_INSTRUCTIONS TO FOLLOW_
Which lines in the listing below contain the word "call"? Copy each one.

_AVAILABLE RECORDS_
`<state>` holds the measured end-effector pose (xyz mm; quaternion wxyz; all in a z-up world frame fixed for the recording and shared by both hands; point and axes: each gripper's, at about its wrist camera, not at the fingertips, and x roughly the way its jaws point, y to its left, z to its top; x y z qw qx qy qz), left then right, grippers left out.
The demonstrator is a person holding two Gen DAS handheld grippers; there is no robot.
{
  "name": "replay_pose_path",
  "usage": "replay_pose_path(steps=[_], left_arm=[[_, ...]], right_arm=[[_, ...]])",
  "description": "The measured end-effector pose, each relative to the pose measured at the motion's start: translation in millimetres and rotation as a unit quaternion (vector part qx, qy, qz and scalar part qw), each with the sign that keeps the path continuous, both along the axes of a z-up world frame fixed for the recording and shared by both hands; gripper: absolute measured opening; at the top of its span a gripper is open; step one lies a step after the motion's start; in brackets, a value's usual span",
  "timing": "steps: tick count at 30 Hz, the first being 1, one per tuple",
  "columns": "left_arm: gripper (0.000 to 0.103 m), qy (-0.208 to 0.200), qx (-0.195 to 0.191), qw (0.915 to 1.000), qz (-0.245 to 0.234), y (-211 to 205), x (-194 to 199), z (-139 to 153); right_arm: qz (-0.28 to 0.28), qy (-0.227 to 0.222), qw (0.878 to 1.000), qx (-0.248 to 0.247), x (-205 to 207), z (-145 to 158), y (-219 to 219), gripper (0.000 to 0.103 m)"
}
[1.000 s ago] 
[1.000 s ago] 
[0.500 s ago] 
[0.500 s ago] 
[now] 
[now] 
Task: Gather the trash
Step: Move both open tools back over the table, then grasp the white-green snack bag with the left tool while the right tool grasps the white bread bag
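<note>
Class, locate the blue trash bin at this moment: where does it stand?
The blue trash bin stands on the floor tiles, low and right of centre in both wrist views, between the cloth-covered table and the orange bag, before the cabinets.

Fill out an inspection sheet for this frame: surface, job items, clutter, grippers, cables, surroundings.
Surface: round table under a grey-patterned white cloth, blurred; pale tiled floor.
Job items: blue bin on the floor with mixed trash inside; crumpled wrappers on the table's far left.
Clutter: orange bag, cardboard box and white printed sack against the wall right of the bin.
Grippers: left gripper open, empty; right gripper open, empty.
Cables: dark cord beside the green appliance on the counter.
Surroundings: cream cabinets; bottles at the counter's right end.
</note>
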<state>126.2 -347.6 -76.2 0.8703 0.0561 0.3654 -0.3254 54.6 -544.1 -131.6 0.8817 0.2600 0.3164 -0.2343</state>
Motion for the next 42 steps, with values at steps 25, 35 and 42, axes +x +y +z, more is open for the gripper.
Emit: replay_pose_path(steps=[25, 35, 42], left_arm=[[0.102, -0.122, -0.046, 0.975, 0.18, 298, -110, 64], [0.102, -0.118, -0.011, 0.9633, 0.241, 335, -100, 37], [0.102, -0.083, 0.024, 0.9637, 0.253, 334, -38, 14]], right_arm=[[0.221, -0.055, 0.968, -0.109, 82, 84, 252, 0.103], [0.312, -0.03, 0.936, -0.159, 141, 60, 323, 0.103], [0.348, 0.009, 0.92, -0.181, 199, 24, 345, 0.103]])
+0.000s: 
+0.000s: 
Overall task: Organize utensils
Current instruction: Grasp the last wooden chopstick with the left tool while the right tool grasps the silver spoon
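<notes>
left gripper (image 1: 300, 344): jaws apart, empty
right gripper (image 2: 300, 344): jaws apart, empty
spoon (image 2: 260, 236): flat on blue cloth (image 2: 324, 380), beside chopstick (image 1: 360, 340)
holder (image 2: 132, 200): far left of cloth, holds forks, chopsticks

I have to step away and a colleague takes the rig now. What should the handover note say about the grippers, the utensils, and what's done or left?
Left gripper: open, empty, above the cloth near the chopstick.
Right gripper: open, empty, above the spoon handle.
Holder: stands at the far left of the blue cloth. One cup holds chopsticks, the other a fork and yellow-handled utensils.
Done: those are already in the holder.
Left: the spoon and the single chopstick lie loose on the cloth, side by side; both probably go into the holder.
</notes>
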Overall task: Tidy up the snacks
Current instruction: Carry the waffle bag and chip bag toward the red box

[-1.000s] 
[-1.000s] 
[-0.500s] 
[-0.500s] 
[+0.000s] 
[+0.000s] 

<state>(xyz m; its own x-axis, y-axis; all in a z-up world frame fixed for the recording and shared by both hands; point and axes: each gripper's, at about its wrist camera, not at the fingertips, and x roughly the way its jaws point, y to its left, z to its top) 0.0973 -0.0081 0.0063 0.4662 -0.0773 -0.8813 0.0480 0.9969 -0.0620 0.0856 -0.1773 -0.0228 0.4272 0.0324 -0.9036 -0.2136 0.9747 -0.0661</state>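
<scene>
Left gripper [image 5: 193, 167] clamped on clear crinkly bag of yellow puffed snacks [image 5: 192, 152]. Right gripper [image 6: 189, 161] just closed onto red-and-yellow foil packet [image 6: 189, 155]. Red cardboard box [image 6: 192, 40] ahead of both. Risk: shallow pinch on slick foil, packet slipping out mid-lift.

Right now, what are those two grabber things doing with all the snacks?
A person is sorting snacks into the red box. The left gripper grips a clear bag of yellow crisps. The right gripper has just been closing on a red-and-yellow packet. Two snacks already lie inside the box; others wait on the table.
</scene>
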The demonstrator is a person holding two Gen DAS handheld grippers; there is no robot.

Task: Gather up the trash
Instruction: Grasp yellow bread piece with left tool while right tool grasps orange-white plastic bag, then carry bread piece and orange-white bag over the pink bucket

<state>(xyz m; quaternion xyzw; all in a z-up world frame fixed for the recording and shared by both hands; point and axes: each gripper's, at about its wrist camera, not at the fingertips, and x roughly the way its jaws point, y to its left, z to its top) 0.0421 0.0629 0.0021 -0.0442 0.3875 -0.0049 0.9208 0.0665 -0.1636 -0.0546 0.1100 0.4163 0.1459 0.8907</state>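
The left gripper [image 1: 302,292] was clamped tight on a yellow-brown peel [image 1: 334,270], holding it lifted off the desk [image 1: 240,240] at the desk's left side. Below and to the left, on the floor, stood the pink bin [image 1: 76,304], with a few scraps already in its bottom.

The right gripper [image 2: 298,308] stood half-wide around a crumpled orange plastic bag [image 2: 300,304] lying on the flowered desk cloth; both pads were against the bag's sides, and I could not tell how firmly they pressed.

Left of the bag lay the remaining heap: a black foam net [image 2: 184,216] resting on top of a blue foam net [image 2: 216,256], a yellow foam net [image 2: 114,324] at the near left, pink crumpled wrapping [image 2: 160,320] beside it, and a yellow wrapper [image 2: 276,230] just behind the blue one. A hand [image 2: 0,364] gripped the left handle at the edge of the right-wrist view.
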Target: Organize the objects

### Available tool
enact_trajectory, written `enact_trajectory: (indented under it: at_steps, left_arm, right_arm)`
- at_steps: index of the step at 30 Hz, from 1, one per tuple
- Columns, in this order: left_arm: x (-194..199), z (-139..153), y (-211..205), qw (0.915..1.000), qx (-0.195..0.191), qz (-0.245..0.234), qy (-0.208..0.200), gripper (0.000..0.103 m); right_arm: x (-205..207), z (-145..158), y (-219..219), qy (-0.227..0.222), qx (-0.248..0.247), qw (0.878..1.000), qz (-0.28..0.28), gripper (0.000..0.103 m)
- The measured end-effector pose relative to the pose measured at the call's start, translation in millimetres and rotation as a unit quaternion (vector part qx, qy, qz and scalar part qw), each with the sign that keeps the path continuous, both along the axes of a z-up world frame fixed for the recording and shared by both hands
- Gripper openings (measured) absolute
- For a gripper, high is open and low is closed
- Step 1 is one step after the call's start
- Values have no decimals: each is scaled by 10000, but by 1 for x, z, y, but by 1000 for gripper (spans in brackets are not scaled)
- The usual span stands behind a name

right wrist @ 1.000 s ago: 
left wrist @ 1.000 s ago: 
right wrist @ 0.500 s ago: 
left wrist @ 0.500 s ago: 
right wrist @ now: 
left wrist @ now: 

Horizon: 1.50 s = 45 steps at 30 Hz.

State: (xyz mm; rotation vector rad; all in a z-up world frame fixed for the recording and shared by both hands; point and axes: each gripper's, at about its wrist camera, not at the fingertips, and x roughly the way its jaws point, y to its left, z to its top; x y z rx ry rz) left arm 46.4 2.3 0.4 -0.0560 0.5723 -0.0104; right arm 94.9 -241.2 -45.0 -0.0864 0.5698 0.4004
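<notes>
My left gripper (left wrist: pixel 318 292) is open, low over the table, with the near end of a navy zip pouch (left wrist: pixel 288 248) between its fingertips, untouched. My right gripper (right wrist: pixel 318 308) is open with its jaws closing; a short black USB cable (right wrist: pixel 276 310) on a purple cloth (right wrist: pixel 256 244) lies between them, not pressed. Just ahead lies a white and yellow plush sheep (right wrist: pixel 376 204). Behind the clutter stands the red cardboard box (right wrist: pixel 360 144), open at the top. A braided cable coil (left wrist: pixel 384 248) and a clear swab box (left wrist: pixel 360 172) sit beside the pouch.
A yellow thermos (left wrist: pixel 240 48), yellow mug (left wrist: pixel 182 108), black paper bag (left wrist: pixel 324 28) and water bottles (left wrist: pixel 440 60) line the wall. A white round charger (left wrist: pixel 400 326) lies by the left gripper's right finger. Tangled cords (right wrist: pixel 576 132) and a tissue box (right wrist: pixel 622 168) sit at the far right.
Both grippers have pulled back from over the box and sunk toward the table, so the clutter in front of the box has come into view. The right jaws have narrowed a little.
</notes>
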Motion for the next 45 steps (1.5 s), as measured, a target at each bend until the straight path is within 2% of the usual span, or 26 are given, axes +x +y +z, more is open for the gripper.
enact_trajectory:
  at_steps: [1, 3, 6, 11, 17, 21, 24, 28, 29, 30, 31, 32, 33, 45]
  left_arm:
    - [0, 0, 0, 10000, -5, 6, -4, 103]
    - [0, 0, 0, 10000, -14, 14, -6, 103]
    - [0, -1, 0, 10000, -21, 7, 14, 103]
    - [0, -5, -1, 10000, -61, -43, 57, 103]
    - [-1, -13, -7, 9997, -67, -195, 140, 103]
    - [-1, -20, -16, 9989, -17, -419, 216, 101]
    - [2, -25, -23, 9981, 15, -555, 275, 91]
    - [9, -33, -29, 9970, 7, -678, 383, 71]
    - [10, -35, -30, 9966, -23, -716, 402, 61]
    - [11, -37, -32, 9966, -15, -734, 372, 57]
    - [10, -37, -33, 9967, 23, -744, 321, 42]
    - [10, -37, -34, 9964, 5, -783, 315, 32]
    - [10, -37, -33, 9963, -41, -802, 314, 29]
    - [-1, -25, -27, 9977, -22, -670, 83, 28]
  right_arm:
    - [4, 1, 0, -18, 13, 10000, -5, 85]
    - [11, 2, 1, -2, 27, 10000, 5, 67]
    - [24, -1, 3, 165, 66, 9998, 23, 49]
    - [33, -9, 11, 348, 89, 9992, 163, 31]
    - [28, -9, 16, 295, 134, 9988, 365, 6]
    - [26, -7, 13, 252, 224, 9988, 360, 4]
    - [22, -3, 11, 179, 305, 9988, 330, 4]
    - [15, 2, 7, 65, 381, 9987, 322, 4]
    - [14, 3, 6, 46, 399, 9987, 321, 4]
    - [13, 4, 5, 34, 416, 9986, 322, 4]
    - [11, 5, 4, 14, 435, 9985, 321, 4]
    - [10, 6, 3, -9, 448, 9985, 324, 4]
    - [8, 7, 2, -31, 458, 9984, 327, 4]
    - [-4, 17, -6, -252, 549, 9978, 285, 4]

_WRITTEN ANSWER_
- The measured end-effector pose relative to the pose measured at the call's start, translation in millimetres and rotation as a unit quaternion (vector part qx, qy, qz and scalar part qw), each with the sign that keeps the path continuous, both along the axes of a z-up world frame fixed for the recording and shared by both hands
- Step 1 is one step after the call's start

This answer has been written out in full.